Repeat the listing word for word. No pictures belong in the copy.
:: EXERCISE DATA ::
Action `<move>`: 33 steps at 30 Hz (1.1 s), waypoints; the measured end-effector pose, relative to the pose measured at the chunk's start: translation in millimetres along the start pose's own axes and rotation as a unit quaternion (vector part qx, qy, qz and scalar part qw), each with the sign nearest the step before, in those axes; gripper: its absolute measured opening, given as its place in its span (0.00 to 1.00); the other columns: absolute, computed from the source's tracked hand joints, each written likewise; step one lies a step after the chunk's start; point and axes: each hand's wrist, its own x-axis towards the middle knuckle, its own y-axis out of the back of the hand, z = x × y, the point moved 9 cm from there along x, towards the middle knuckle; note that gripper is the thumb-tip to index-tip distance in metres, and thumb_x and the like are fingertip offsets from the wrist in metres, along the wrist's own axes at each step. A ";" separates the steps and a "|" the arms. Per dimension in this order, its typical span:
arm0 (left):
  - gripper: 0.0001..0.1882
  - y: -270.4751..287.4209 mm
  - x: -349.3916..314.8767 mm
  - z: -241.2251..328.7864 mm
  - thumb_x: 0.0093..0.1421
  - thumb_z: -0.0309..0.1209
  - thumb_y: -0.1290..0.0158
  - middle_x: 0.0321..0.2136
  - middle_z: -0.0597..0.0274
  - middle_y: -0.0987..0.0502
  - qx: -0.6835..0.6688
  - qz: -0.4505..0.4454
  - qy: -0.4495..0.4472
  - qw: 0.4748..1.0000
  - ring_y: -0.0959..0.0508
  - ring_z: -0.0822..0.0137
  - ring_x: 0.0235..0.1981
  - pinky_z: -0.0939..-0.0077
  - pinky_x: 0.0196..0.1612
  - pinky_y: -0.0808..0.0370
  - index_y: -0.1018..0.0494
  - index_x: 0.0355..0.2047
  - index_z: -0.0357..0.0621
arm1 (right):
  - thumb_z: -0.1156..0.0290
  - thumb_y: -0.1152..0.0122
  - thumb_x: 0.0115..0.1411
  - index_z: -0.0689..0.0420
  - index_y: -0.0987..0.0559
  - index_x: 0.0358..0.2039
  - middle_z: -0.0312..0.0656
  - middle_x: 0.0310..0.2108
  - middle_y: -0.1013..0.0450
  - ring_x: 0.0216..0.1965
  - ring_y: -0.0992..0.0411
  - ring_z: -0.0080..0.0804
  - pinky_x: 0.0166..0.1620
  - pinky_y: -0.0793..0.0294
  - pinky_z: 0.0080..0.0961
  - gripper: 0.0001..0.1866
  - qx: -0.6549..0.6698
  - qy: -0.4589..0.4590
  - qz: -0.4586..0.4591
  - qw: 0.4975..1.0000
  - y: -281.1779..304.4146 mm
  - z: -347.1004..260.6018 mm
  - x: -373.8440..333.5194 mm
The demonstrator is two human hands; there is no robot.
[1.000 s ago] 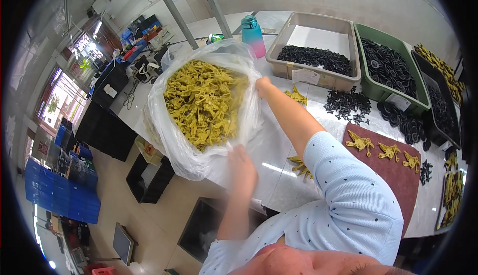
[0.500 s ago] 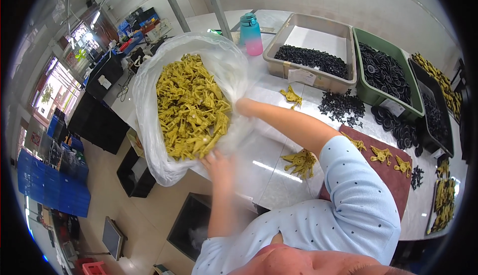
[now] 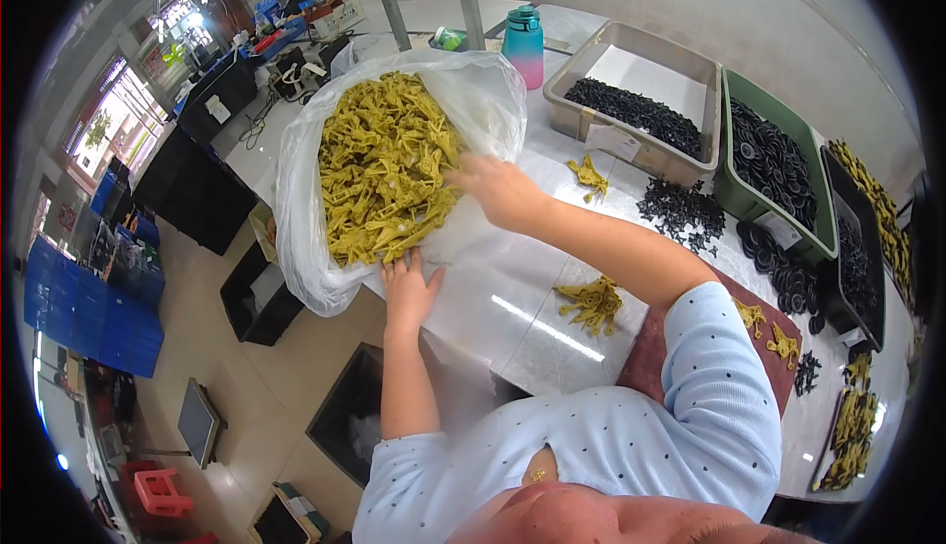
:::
> _RESPONSE_
Action `<move>`: 33 steps at 30 Hz (1.1 s), waypoints; the measured end-effector pose, relative to the pose measured at the chunk's start: translation in millimetres along the start pose's own axes and rotation as a unit quaternion (vector part qx, qy, qz and scalar part qw), each with the sign nearest the step before, in those axes; gripper: its absolute measured opening, given as its place in its span (0.00 to 1.00); the other columns: absolute, computed from the source's tracked hand joints, each written likewise; step one lies a step after the chunk's start; point and axes: each hand's wrist, its own x-axis towards the middle knuckle, its own y-axis out of the back of the hand, z = x × y, the point moved 9 cm from there along x, towards the middle knuckle; note that gripper is the thumb-tip to index-tip distance in metres, and thumb_x and the like are fingertip offsets from the wrist in metres, along the wrist's own axes at each step. A ";" separates the steps and a "|" the arms. Per dimension in this order, its typical span:
arm0 (left):
  - gripper: 0.0001..0.1882
  - y: -270.4751..287.4209 mm
  - x: -349.3916..314.8767 mm
  - z: -241.2251..328.7864 mm
  - thumb_x: 0.0093..0.1421
  - thumb_z: -0.0309..0.1209
  - thumb_y: -0.1290..0.0158
  - middle_x: 0.0321..0.2136
  - middle_z: -0.0597..0.0274
  - middle_y: -0.0987..0.0502
  - qx: -0.6835..0.6688
  - qz: -0.4505..0.4454
  - qy: -0.4495..0.4472
  - qw: 0.4748..1.0000
  - ring_y: -0.0959..0.0508
  - ring_z: -0.0822..0.0137
  - ring_x: 0.0235..0.1981
  - pinky_z: -0.0939..-0.0077
  - pinky_x: 0.0196..0.1612
  - pinky_y: -0.0808..0.0370
  - index_y: -0.1018..0.0494
  - index_x: 0.0355..0.2047
  - index_z: -0.0357..0.0621
arm1 (right):
  - thumb_z: -0.1156..0.0290
  - thumb_y: -0.1152..0.0122
  - thumb_x: 0.0115..0.1411
  - index_z: -0.0689..0.0420
  - index_y: -0.0987..0.0559
  - index_x: 0.0358..0.2039
  - middle_z: -0.0312..0.0656
  - middle_x: 0.0310..0.2108
  - middle_y: -0.1013..0.0450
  - ring_x: 0.0216..0.1965
  - ring_y: -0.0992..0.0411
  - ring_z: -0.0080..0.0804
  - pinky_x: 0.0166..0.1620
  - pinky_y: -0.0793..0.0294
  - pinky_z: 0.0080..0.0961
  - gripper: 0.0001..0.1866
  - qx: -0.6549..0.6698
  - qy: -0.4589..0.4590
  - qz: -0.4586..0.4591
  - qw: 0.4975..1.0000
  - y: -281.1779..304.4146 mm
  - z: -347.1004..260.6018 mm
  - x: -373.8440..333.5194 mm
The demonstrator is two human hands; there is no robot.
[1.000 s ago] 
[0.500 s ago] 
[now] 

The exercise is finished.